• _The task_
The data should be restated word for word, in full.

BEGIN Data

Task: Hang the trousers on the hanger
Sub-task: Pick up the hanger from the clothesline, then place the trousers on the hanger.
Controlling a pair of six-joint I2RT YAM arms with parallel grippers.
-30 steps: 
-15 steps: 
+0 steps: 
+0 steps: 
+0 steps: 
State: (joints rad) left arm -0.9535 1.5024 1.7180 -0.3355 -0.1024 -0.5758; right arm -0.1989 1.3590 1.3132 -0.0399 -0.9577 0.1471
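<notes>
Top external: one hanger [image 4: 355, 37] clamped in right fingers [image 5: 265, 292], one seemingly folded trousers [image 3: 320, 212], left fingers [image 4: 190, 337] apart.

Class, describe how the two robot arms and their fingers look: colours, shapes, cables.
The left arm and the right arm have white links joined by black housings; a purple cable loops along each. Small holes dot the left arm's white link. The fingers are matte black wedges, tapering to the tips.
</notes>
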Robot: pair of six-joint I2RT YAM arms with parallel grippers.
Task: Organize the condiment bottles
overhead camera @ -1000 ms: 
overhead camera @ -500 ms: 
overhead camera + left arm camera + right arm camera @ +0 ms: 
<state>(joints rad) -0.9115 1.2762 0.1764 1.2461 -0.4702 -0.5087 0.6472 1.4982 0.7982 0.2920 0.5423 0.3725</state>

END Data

• _Answer below_
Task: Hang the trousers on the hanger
Sub-task: Pick up the hanger from the clothesline, then place the trousers on the hanger.
Controlling a pair of six-joint I2RT YAM arms with parallel grippers.
-30 steps: 
-15 steps: 
+0 steps: 
+0 steps: 
+0 steps: 
State: (joints rad) left arm -0.9535 1.5024 1.7180 -0.3355 -0.1024 -0.5758; right arm -0.1989 1.3590 1.3132 -0.0399 -0.9577 0.1471
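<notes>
Top external: one hanger [image 4: 355, 37] clamped in right fingers [image 5: 265, 292], one seemingly folded trousers [image 3: 320, 212], left fingers [image 4: 190, 337] apart.

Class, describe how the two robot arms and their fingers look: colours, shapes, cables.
The left arm and the right arm have white links joined by black housings; a purple cable loops along each. Small holes dot the left arm's white link. The fingers are matte black wedges, tapering to the tips.
</notes>
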Robot: pair of six-joint I2RT YAM arms with parallel grippers.
Task: Organize the condiment bottles
overhead camera @ -1000 ms: 
overhead camera @ -500 ms: 
overhead camera + left arm camera + right arm camera @ +0 ms: 
<state>(joints rad) -0.9115 1.2762 0.1764 1.2461 -0.4702 -0.5087 0.6472 1.4982 0.7982 0.2920 0.5423 0.3725</state>

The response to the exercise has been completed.